- What is being asked -
Every line in the records below that holds "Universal" must be identified and copied.

Data extracted from a collection:

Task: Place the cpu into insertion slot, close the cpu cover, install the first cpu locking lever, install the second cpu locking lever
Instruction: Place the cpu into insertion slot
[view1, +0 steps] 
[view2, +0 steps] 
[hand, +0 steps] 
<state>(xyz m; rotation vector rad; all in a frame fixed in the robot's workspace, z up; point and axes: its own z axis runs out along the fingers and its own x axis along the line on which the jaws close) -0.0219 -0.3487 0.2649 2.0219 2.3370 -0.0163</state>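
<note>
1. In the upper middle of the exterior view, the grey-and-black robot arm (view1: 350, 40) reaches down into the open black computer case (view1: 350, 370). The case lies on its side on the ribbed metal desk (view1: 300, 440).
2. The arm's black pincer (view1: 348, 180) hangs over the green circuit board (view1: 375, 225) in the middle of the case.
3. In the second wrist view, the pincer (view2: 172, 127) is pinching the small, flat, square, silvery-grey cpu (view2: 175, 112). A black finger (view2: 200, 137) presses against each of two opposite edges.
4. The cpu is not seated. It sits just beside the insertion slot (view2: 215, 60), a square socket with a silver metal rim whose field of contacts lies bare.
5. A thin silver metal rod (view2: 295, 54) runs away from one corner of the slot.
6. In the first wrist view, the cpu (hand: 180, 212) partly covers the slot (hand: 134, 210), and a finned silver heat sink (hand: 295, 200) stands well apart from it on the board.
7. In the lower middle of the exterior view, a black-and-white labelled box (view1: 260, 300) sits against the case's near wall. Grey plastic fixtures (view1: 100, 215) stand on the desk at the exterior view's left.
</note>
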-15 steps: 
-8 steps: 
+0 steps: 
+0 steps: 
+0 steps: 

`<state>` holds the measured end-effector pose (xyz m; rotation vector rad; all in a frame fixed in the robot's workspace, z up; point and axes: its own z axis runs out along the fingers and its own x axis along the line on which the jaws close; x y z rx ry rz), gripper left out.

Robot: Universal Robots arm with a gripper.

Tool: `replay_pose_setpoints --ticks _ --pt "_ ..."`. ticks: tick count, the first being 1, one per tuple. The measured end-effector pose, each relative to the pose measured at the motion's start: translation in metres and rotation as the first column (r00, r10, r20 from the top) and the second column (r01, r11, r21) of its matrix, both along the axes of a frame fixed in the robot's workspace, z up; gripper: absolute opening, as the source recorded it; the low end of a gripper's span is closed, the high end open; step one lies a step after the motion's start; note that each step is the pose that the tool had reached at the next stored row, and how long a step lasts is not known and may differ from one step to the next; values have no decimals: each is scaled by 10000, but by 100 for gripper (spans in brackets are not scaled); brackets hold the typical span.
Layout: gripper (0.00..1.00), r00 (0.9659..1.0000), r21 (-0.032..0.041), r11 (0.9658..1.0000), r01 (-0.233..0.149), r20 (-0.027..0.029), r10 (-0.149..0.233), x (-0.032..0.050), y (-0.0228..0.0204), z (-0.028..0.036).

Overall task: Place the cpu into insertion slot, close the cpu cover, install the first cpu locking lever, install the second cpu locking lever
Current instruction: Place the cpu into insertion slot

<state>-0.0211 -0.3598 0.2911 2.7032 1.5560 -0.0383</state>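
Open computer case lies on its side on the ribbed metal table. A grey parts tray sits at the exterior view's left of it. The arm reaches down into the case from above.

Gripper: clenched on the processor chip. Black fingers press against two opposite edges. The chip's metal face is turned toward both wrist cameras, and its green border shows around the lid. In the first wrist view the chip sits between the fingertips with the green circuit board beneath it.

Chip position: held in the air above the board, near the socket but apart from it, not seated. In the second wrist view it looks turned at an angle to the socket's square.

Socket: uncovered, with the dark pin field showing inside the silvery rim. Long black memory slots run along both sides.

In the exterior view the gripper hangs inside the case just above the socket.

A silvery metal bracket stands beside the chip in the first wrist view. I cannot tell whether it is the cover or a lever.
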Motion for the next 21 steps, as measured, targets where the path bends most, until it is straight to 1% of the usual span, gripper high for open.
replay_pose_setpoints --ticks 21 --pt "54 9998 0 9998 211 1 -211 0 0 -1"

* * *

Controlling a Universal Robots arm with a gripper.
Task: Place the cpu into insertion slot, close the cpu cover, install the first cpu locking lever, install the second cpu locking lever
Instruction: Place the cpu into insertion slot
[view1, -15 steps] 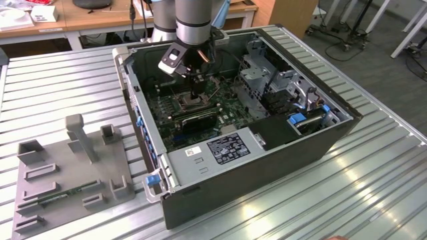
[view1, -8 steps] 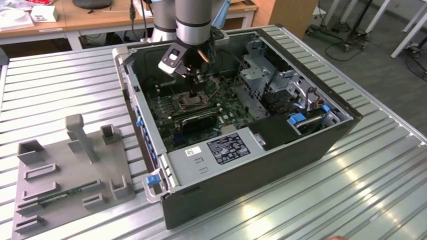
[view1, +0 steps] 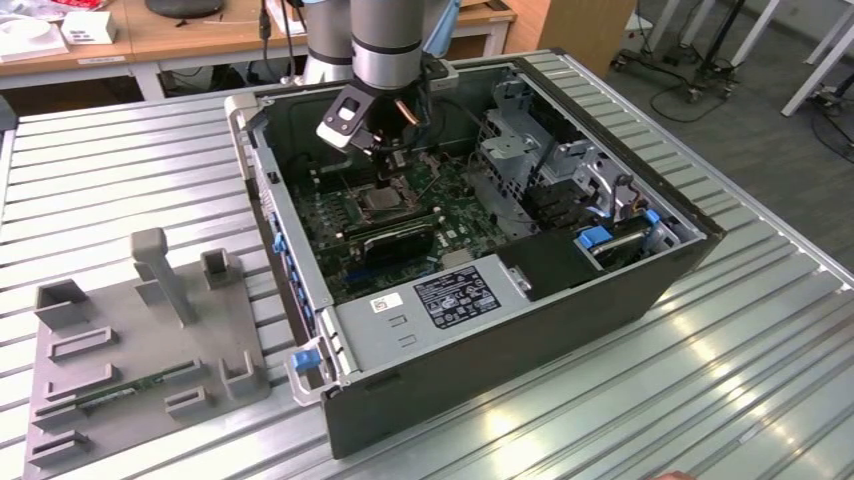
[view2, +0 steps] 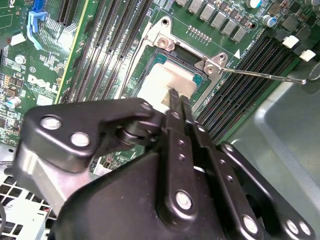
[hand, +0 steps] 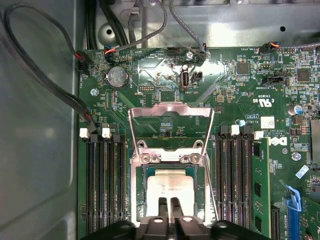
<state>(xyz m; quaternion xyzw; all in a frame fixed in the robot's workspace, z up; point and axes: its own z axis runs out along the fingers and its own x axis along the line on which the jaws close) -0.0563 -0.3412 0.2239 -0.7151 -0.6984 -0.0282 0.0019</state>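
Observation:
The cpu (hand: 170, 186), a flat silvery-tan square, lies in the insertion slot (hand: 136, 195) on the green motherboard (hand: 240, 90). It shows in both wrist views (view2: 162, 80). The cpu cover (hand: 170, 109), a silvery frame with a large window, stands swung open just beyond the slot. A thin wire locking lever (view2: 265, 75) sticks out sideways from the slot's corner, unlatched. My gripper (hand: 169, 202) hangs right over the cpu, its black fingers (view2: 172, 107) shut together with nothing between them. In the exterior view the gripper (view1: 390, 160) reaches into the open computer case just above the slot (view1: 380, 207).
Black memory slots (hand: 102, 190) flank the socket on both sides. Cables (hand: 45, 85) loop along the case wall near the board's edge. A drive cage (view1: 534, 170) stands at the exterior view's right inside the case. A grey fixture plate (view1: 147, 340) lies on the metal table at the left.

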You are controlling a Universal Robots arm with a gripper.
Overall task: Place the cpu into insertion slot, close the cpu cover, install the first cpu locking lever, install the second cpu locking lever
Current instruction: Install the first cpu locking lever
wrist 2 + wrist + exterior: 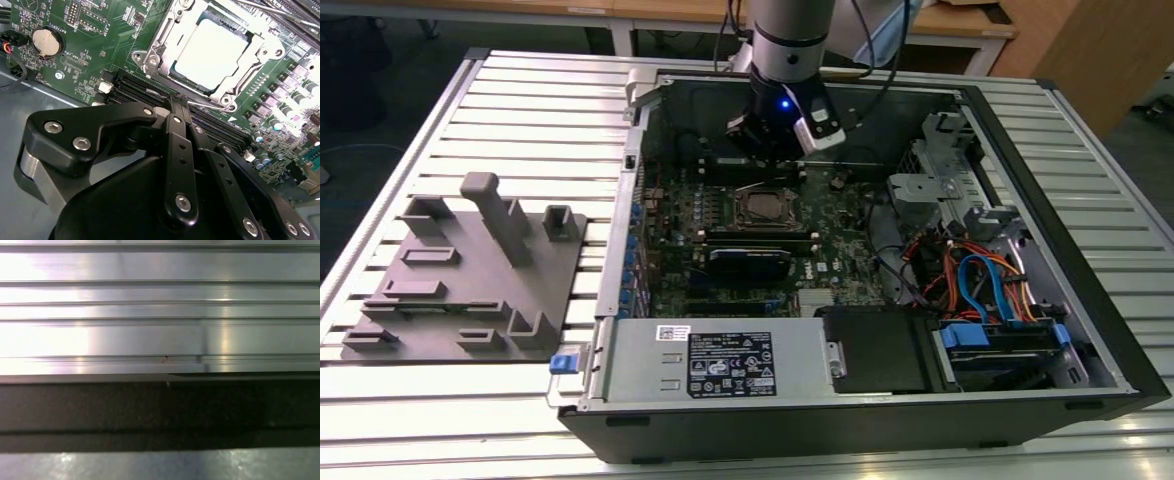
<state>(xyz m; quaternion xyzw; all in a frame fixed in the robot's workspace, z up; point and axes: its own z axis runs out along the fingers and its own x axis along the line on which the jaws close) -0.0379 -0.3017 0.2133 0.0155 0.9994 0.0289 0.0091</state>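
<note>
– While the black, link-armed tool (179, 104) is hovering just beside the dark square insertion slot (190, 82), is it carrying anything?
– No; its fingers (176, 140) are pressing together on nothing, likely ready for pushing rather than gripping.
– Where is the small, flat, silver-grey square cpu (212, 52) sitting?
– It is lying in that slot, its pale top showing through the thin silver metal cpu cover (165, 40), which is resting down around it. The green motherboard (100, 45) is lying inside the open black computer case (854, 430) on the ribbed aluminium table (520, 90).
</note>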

- Problem solution -
Robot: Universal Robots arm with a gripper.
Controlling a Universal Robots arm with a gripper.
You are controlling a Universal Robots arm with a gripper.

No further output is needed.